# Task brief
Working from the line that contains "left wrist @" down to the last line below, repeat each line exactly.
[[ Data, beginning ]]
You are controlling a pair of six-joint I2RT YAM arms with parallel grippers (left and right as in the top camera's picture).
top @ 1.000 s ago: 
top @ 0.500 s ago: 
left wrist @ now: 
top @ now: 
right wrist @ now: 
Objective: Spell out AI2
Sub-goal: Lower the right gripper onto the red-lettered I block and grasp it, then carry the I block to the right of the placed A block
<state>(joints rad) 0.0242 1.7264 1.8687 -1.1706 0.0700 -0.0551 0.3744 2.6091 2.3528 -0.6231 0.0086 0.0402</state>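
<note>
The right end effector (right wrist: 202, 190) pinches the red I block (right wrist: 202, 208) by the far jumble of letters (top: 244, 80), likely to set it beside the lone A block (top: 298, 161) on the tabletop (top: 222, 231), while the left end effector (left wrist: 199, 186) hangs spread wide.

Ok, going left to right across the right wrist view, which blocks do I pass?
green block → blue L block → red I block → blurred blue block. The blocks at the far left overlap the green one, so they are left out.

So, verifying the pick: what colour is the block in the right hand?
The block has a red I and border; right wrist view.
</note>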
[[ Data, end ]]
# Written solution
left wrist @ now: 
top @ now: 
right wrist @ now: 
Objective: Spell out AI2
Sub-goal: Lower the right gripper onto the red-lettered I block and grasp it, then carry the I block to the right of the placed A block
<state>(joints rad) 0.0242 1.7264 1.8687 -1.1706 0.0700 -0.0551 0.3744 2.6091 2.3528 -0.6231 0.0086 0.0402</state>
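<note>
The right end effector (right wrist: 202, 190) pinches the red I block (right wrist: 202, 208) by the far jumble of letters (top: 244, 80), likely to set it beside the lone A block (top: 298, 161) on the tabletop (top: 222, 231), while the left end effector (left wrist: 199, 186) hangs spread wide.

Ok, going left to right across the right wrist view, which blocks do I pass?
green block → blue L block → red I block → blurred blue block. The blocks at the far left overlap the green one, so they are left out.

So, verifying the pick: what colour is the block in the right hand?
The block has a red I and border; right wrist view.
</note>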

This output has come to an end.